I had this card in my COMC cart for a few months. It was mixed in with several other cart cards that contained the usual, modern Dodgers needs, set needs, vintage quests, etc.
Not long after placing it in my cart, I began to wonder if I had the card already. It sure looked familiar.
It took me weeks to look for it in my binders and when I finally did, I didn't see it. But that doesn't mean anything. It could be in a stack of cards that hadn't reached the binders yet. It could be anywhere, really.
I checked my card inventory on the computer. It wasn't listed there either. "OK," I thought. "I must need it."
Then, a little while later, something happened.
I decided I'm done obsessing over modern Dodger cards.
I'm not going to do it anymore. No more fretting about this insert or that parallel. No more worrying whether the latest set is represented by a want list on the blog. No more making extra trips to the store to look for the most recent releases.
It's too much. It's too much to be a team collector now. Topps makes too many sets and then not satisfied with that, it makes inserts, and then not satisfied with that, it makes parallels, and then not satisfied with that, it makes variations, and then not satisfied with that, it makes online-exclusive cards. I don't have time for this. And, quite frankly, although I really like seeing what's new on card shelves, it's not why I'm collecting.
So, I went back into my COMC cart and removed the Yasiel Puig Hot Streak card. Then I removed just about all the Dodger wants that I had in there, most from between 2015-18. Then I added a couple more cards that I really wanted and hit "SHIP!"
It's about time I narrowed my focus, to stuff like this:
This is one of the cards I landed to show on Black Friday because I don't shop on Black Friday. This is where I'm shifting my focus. It's not much of a shift. I've always been a set collector and a lover of 1970s cards. I'm just going to concentrate on it more.
Stuff like this. My unrealistic pursuit of a complete 1975 Topps buyback set. I added 10 more cards from my pre-Black Friday COMC order. Take a look at that Fergie Jenkins masterpiece. If I didn't think 1975 was that long ago, this card will convince me otherwise.
When I featured the above buybacks on Twitter, it then landed me two more buybacks from someone who lives just an hour away:
These both happen to be cards I know from my childhood very well.
This brings me to 256 cards from the 1975 Topps set in buyback form. I'm still getting them for prices I want to spend, so I haven't reached the difficult period yet.
So this is the stuff that makes me happy, instead of chasing down every Dodger from yet another Topps late 1990s reboot. It's not nearly as exciting pulling a Dodger from a Topps Gallery rack pack from Walmart as it is to get these:
(Fred Lynn had a mustache with the Red Sox?)
Delighted with those.
This gets the 1976 Kellogg's quest down to 26 needs.

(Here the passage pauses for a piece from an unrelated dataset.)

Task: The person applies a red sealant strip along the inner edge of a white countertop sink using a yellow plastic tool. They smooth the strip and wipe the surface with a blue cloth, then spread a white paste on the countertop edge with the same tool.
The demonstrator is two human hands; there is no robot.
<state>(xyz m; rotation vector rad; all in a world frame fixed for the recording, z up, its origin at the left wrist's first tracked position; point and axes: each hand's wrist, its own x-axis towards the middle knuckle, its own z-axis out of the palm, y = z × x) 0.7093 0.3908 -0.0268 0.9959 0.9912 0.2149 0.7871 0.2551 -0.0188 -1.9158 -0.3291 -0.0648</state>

There's still Rose and Reggie left, but most of the others are uninspiring folk like Clay Carroll, not that any 1970s card is uninspiring.
Those purchases left room only for a couple of more modern Dodger cards.
This one from 1992 Pinnacle, because who's going to look for a card of Donald Harris in search of Dodger cards?
And this one from 1989 O-Pee-Chee, because you can't have enough cards of Gibby's home run.
But that was it. And that's the way the pattern is going to trend. I will become even more of a set collector and less of a team collector.
Does that mean I don't want your Dodger cards anymore?
No it does not. I still like Dodger cards and will take just as many as I always have. I'm just cutting down on the brain effort it takes these days to collect a team.
I will still make team want lists, just not as frequently. I will still go to stores to buy random packs and thrill over the Dodgers I pull. You'll still see that on the blog. I don't think I will ever just go buy a team set of the latest release online. That doesn't seem like collecting to me, and I'm simply not that interested in modern cards to buy a team set in one shot like that.
No, most of my online shopping from now on will be only for what I want most. That will be vintage, old oddballs, Dodgers from back in the day and whatever sets that catch my fancy.
It's time to focus here.
Yesterday, while sorting some cards for my Dodgers Opening Day binder (yes, you didn't spend your Thanksgiving this way?), I breezed through one of many stacks of Dodger dupes. Not even a minute in, this card fell out of the doubles pile:
That was the sign.
I was making the right decision.
Time to focus and stop worrying whether I have my 46th different insert card of Yasiel Puig.
Comments
I'm working on the '75 set. If I stumble across any buybacks I'll hook you up.
As for your COMC haul. Great stuff. Love those 76 Kelloggs! And that 73T Bench is beautiful.
I love your 1975 Topps Buyback set project -- good luck with it.
I love those 1976 Kellogg's cards, by the way.